[Extracted records]
--------------------

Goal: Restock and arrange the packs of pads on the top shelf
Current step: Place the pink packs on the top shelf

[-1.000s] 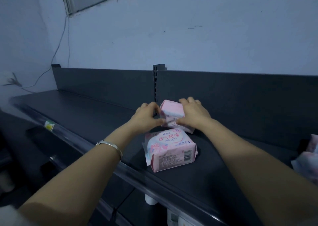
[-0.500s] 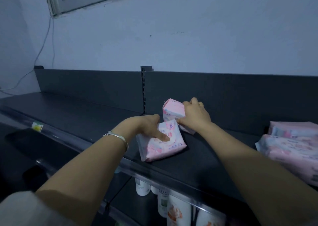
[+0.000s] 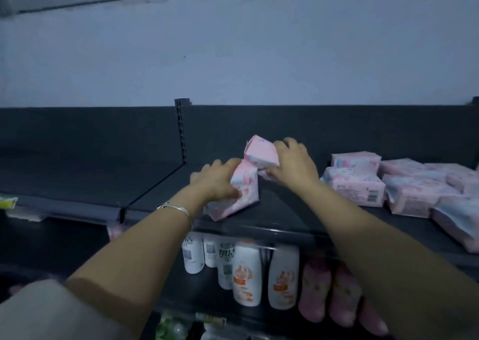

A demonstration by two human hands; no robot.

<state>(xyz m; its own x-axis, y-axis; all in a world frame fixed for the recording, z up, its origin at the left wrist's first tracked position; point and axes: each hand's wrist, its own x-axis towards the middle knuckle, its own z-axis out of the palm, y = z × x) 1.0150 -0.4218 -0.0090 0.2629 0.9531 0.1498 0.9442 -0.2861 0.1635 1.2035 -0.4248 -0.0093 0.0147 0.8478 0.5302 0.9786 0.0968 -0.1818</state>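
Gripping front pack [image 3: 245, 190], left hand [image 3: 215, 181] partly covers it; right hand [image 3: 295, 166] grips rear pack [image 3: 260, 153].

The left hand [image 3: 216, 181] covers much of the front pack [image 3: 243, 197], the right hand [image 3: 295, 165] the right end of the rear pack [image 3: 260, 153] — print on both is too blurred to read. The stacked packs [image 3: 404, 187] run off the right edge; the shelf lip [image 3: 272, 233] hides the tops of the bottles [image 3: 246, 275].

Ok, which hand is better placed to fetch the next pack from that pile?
Probably right. The right hand, holding the rear pack, is next to the pile; the left hand grips the front pack, farther away.
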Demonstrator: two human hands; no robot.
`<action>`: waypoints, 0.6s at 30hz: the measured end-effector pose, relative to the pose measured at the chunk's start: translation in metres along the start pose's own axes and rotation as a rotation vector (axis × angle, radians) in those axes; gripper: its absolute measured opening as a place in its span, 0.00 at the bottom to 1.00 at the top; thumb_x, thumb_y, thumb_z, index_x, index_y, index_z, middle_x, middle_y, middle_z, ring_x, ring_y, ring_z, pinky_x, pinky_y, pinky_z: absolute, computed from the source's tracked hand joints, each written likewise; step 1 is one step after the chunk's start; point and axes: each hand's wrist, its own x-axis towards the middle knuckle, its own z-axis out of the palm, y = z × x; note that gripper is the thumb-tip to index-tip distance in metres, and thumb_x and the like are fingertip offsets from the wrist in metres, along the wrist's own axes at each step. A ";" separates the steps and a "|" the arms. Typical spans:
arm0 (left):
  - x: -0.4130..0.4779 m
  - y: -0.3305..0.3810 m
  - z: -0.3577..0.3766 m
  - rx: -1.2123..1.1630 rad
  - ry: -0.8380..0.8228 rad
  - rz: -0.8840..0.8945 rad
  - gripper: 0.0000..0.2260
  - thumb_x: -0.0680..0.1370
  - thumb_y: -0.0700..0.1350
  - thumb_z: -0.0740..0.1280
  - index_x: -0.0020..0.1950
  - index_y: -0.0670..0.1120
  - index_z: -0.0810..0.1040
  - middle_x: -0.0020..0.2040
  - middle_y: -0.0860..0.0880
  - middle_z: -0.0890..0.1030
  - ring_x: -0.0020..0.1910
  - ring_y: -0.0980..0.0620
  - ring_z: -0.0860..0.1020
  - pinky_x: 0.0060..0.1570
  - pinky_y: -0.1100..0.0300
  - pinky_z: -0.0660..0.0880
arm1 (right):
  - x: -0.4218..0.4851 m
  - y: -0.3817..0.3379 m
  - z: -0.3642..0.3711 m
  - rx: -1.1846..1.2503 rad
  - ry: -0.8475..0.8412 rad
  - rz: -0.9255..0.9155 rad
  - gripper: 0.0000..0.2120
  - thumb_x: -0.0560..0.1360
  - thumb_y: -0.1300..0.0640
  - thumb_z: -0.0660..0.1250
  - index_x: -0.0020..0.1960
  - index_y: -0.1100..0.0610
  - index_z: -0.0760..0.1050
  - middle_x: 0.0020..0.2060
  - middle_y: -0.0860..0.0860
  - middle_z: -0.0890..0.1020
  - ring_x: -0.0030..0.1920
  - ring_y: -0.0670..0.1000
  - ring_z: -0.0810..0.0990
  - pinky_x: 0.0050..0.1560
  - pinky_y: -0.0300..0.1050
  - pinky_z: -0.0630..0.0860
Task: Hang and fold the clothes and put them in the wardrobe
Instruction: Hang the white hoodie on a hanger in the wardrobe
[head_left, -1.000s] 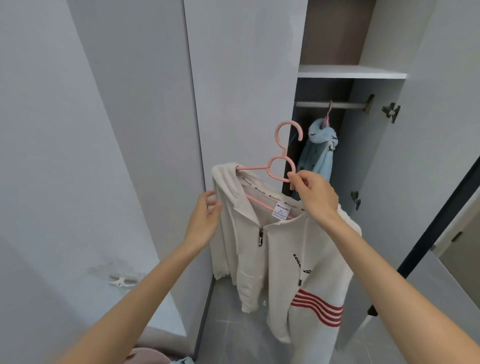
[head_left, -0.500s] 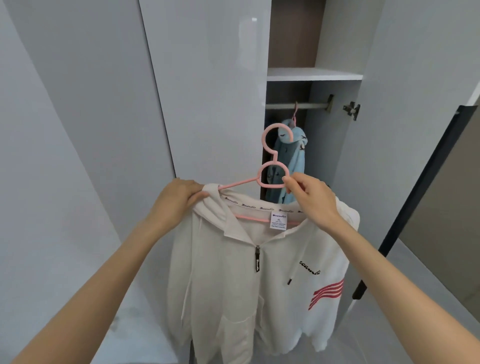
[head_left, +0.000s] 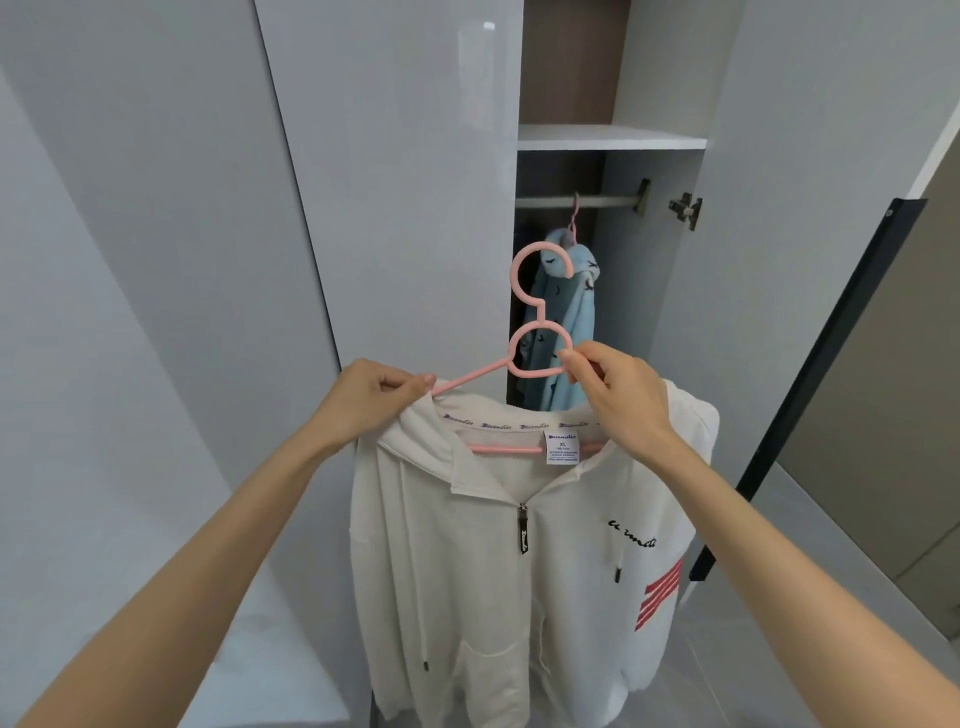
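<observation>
A white zip hoodie (head_left: 498, 587) with red stripes hangs on a pink hanger (head_left: 524, 332) in front of me. My right hand (head_left: 615, 395) pinches the hanger's lower loop beside the neck. My left hand (head_left: 371, 397) grips the hoodie's left shoulder where the hanger arm comes out. The hanger's hook points up, below the wardrobe rail (head_left: 576, 201) and apart from it. A light blue garment (head_left: 563, 322) hangs on that rail inside the open wardrobe.
The closed grey wardrobe door (head_left: 395, 182) stands to the left of the opening and the open door (head_left: 810, 234) to the right. A white shelf (head_left: 610, 137) sits above the rail. A dark door frame (head_left: 810, 389) runs down the right side.
My left hand went from beside the hoodie to gripping its left shoulder. The hoodie now hangs squarer on the hanger, and the view has moved closer to the wardrobe opening.
</observation>
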 end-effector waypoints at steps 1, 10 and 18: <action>0.000 0.000 0.002 -0.011 0.029 0.002 0.18 0.76 0.53 0.68 0.38 0.39 0.83 0.29 0.53 0.73 0.30 0.57 0.67 0.32 0.63 0.62 | -0.001 0.001 0.001 -0.005 0.009 -0.003 0.15 0.80 0.48 0.59 0.36 0.49 0.71 0.23 0.44 0.68 0.25 0.45 0.66 0.29 0.35 0.59; -0.004 0.037 0.032 -0.051 0.254 0.124 0.20 0.75 0.52 0.69 0.27 0.42 0.75 0.26 0.49 0.61 0.28 0.54 0.58 0.29 0.60 0.55 | -0.005 0.006 0.003 -0.079 0.002 -0.105 0.16 0.81 0.49 0.57 0.39 0.55 0.74 0.26 0.46 0.72 0.27 0.47 0.69 0.30 0.46 0.68; 0.002 0.034 0.043 0.633 0.114 0.484 0.24 0.78 0.55 0.62 0.71 0.46 0.66 0.60 0.48 0.76 0.59 0.47 0.74 0.64 0.49 0.66 | -0.002 0.014 0.006 0.104 0.040 0.017 0.13 0.81 0.48 0.58 0.39 0.49 0.73 0.24 0.44 0.69 0.25 0.45 0.66 0.30 0.39 0.60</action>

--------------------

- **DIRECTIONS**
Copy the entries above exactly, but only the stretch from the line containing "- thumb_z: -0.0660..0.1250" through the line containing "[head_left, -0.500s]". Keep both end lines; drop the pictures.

- **WRITTEN REPLY**
  - thumb_z: -0.0660..0.1250
  - index_x: -0.0020..0.1960
  - index_y: -0.1100..0.0610
  - index_z: -0.0760..0.1050
  - middle_x: 0.0020..0.2060
  - middle_y: -0.0860..0.0860
  - middle_z: -0.0890..0.1020
  - ring_x: -0.0030..0.1920
  - ring_y: -0.0670..0.1000
  - ring_z: -0.0810..0.0990
  - pinky_x: 0.0050..0.1560
  - pinky_y: -0.0300..0.1050
  - pinky_z: -0.0630..0.0860
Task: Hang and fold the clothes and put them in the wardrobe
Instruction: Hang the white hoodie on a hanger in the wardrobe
[head_left, -1.000s] 
[head_left, -0.500s] 

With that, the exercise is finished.